In [7]:
# The code assumes that you have already constructed your initial player list

In [2]:
import pandas as pd
import numpy as np

In [3]:
player_list = pd.read_csv('./playerlist.csv')

In [4]:
# guess is a single row from the player_list dataframe that contains all
# information on a player. answer is the same format. 
# returns an updated dictionary new_info based on the information gained from guessing guess
def find_info(guess, current_information, answer):
    new_info = current_information.copy()
    for col in new_info:
        if (guess[col].iloc[0] == answer[col].iloc[0]):
            new_info[col] = 1
        else:
            new_info[col] = 0
    # League and Div may take on the value of 2 if we have made a guess for which one of these columns
    # is a match, but the other is not.

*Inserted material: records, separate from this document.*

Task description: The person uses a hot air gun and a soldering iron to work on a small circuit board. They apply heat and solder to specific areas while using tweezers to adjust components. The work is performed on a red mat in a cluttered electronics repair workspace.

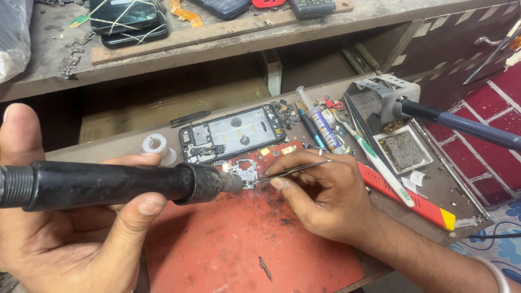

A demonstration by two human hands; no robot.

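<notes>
My left hand [70, 228] grips a black hot-air tool handle [108, 184], its nozzle pointing right at a small circuit board [244, 172] lying on a red work mat [233, 244]. My right hand [320, 195] holds thin metal tweezers [296, 170] whose tips touch the board's right edge. Just behind the board lies an opened phone frame [233, 133] with its inner parts showing.
A soldering iron with a blue handle [461, 125] rests in a grey stand [380, 97] at the right. A toothbrush [374, 157], tubes, a red tool [407, 198] and small parts lie nearby. Several phones [127, 21] sit on the upper shelf. A white spool [156, 145] stands left of the frame.
</notes>
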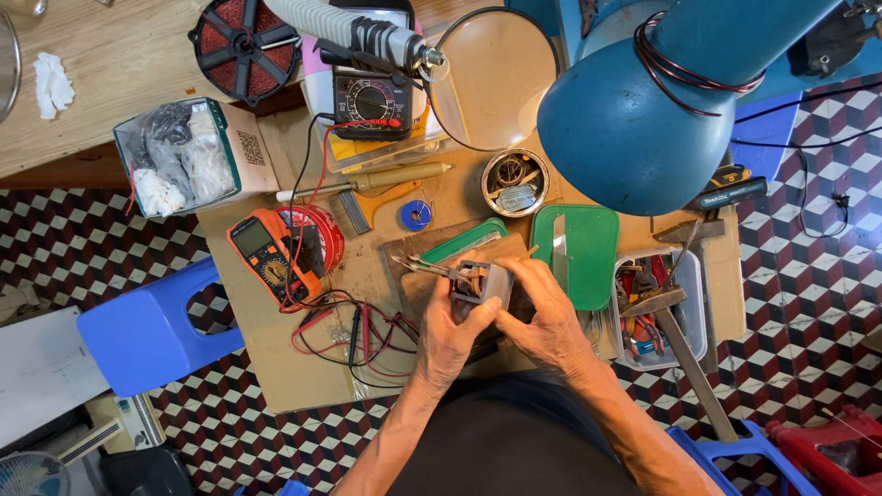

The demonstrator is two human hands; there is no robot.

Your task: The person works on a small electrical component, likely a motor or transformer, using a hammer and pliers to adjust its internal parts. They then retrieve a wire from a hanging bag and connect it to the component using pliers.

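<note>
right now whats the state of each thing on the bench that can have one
left hand: gripping the small grey block
right hand: gripping the same block
small grey block: held up between both hands
round tin: open, parts inside
green lid: lying flat
orange multimeter: lying flat, leads attached

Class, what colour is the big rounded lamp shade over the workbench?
The lamp shade is blue, shown in the head view.

Green-and-white carton (pixel 188 156) lying open at ten o'clock with a square code label, orange multimeter (pixel 269 255) showing its grey screen at nine o'clock, black analogue meter (pixel 372 103) sitting at twelve o'clock.
</note>
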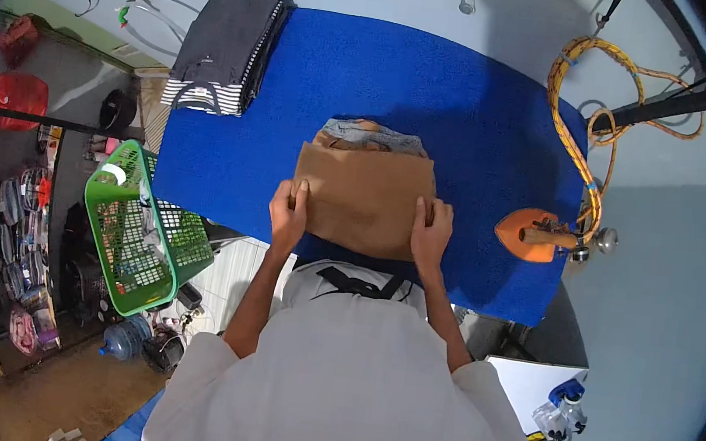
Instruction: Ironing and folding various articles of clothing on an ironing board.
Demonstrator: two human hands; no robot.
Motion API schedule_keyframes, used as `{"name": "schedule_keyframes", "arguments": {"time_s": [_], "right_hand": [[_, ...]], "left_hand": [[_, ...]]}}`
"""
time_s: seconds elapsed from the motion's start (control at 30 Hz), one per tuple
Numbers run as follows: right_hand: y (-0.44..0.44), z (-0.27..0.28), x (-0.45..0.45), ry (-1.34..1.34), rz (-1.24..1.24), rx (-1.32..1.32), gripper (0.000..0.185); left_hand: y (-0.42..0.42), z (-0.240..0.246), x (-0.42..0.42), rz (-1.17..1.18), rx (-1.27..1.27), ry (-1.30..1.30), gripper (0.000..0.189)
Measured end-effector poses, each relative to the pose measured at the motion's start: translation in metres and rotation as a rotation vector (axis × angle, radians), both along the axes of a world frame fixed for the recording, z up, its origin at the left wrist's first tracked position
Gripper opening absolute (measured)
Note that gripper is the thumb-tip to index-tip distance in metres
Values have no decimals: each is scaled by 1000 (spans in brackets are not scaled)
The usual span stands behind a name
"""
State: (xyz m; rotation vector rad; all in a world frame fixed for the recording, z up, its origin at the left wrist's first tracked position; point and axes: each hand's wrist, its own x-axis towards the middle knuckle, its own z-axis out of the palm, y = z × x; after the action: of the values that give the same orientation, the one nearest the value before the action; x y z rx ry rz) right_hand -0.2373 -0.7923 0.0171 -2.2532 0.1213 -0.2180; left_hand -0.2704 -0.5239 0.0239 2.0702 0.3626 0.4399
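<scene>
A folded brown cloth (362, 195) lies on the blue-covered table (360, 56) in front of me. My left hand (289, 209) pinches its left edge between thumb and fingers, and my right hand (431, 230) pinches the right edge in the same way. Beyond the brown cloth's far edge shows a grey and orange patterned fabric (373, 136); whether it is part of the same piece I cannot tell. A steam iron (533, 236) with an orange soleplate and a wooden handle rests near the table's right edge.
Folded dark garments (226, 40) with striped parts are stacked at the back left. A yellow patterned hose (564, 114) hangs by the iron. Left of the table stands a green plastic basket (172, 264) with cloth inside. Spray bottles (560, 414) are at the lower right.
</scene>
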Motion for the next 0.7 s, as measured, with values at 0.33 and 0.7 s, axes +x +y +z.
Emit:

A 0 means neither is a match, and a 1 means both are a match
    # in the actual game, one would not know whether League or Div is the match if only one is a match
    if (new_info['League'] != new_info['Div']):
        new_info['League'] = 2
        new_info['Div'] = 2
    # Age may take on the value of 2 if the guess's age does not equal the answer's age, but is within two years
    if (new_info['Age'] == 0):
        if (answer['Age'].iloc[0] - 2 <= guess['Age'].iloc[0] and answer['Age'].iloc[0] + 2 >= guess['Age'].iloc[0]):
            new_info['Age'] = 2
    return new_info

# given the current remaining possible players stored in df and the current known infomation info
# relative to the most recent guess and the values of the most recent guess, filter the remaining
# players to only leave those that align with the current information
def find_remaining_players(df, info, guess):
    remaining_players = df.copy()
    for col in binary_columns:
        remaining_players = binary_event(remaining_players, col, info[col], guess)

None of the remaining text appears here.